The announcement echoed similar plans recently announced by rival Wal-Mart Stores Inc. to open smaller stores that will focus on groceries in urban and small-town markets.

Bill Simon, chief executive of Wal-Mart U.S., said at the company's annual meeting last month that there were "hundreds, if not thousands, of opportunities in the U.S. for small formats."

Historically, discount stores have had a difficult time penetrating urban markets, said Bill Dreher, a retail analyst at Deutsche Bank Securities.
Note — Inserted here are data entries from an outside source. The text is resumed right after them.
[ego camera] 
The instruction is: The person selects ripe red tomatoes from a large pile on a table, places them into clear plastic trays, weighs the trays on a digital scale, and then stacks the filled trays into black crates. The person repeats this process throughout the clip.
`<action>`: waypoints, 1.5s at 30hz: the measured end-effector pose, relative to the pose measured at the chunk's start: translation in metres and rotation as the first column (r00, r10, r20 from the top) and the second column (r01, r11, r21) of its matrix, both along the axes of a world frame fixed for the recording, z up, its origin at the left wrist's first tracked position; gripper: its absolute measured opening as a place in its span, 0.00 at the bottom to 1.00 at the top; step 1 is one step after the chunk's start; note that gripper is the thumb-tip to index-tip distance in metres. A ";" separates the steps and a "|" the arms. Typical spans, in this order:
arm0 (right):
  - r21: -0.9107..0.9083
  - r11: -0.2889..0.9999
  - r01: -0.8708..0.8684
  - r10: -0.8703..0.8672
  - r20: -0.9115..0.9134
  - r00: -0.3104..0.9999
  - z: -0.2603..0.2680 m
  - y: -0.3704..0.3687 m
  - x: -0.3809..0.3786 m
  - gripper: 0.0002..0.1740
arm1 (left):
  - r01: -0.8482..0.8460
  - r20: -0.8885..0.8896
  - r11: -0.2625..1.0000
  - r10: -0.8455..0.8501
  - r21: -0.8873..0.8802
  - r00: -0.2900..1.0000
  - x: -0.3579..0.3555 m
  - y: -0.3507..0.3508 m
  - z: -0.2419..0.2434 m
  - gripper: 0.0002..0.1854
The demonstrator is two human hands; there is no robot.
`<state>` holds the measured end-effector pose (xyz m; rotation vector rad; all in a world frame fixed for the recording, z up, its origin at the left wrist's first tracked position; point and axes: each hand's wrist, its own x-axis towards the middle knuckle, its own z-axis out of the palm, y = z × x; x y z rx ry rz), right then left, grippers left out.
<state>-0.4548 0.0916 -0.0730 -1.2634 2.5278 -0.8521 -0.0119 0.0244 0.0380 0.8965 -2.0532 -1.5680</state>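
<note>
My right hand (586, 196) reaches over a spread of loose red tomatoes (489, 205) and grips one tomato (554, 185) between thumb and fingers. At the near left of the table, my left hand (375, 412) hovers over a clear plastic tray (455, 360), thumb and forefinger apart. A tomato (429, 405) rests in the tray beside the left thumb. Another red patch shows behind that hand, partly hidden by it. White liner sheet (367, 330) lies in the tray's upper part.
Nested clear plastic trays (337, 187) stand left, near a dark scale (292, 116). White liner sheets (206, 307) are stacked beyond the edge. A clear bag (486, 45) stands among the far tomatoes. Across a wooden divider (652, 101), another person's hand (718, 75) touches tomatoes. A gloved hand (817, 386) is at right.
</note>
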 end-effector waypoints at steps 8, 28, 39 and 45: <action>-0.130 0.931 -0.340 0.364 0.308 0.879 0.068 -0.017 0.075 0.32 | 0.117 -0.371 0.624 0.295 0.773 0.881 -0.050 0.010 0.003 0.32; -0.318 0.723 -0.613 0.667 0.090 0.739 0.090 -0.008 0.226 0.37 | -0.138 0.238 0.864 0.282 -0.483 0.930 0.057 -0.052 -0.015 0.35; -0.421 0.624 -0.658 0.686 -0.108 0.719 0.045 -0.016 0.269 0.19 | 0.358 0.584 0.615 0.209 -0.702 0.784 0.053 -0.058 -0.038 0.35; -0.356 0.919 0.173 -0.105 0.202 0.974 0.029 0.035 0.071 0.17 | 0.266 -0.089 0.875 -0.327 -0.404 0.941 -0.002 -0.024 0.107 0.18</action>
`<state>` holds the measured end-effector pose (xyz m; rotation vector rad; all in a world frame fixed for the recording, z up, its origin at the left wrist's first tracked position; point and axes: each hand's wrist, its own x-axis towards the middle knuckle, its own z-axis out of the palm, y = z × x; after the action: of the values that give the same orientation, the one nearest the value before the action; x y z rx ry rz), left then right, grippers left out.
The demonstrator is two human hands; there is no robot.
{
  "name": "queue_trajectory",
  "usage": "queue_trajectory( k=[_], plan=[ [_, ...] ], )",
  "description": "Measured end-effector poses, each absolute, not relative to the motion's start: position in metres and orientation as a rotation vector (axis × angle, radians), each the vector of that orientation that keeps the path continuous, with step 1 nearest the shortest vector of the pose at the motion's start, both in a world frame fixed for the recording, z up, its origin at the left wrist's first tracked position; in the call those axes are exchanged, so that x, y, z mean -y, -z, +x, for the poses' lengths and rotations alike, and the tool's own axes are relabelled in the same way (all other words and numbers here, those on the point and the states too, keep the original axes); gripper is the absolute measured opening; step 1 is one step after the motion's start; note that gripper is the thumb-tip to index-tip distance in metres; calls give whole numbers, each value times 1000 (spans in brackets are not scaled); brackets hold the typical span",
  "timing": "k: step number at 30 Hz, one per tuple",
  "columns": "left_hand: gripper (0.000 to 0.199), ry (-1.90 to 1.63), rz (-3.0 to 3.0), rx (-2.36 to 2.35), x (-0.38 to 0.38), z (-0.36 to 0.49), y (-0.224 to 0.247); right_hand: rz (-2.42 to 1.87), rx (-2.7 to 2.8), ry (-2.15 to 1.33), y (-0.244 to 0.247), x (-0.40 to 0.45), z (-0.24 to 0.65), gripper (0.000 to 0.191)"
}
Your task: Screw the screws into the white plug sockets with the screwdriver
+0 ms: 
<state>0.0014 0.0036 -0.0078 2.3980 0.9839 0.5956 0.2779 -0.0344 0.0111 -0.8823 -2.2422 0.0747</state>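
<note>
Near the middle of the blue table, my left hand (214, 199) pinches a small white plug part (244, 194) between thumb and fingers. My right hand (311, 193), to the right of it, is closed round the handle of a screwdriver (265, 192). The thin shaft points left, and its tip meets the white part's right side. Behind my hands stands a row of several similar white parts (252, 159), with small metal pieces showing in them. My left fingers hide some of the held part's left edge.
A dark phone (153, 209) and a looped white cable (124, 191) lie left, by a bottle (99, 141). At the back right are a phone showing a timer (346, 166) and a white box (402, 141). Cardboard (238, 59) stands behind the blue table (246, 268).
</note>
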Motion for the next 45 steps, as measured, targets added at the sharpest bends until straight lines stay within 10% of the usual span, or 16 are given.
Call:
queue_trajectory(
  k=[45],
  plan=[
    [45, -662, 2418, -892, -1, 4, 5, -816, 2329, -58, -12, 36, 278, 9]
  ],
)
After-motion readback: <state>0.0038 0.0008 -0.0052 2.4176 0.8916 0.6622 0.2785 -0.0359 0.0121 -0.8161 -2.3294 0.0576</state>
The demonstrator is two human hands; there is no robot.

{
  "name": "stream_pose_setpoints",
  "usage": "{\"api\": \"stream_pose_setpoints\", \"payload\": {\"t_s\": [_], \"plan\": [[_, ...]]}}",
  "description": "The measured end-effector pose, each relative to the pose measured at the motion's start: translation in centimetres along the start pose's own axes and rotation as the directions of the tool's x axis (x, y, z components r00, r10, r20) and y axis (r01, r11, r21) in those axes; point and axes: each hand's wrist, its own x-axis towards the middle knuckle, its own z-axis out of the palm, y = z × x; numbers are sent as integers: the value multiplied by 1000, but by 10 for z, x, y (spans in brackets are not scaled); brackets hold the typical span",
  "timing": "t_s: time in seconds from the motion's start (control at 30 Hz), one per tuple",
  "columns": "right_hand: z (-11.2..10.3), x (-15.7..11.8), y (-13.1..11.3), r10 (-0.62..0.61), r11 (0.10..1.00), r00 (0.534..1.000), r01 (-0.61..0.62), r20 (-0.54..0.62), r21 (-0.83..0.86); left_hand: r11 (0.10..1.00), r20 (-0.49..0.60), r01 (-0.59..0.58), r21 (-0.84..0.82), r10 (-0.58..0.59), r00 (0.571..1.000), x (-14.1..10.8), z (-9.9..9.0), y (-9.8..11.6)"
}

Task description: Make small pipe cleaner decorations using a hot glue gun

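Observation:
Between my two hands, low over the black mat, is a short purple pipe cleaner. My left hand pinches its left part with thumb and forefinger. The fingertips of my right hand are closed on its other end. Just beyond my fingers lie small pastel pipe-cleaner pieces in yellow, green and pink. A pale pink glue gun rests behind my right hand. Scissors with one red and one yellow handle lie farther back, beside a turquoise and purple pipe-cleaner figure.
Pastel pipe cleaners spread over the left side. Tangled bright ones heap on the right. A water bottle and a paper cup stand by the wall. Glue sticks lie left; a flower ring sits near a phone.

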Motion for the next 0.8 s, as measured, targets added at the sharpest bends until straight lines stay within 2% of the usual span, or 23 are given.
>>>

With the recession opening up a glut of large commercial real estate spaces around the country, retailers have begun to focus on untapped opportunities.

"Both the major discount stores have recognized that to finish storing up the United States they need to have a format which addresses the urban market," he said, adding that city dwellers "tend to have a higher disposable income and higher taste level."

Even warehouse behemoth Costco Wholesale Corp. has begun eyeing opportunities in more urban areas, announcing over the summer that it would open a handful of stores in mall locations, including one at the Village at Westfield Topanga in Canoga Park.

"The markets that are underserved or attractive these days are urban areas," said David Messner, vice president of real estate at Costco. "As we look at where our holes are, a lot of times it turns out to be those close-in, downtown areas that have high barriers to entry from a real estate perspective. With the market downturn, we're seeing more opportunities now than we have in the past. But things are still expensive — no easy deals out there."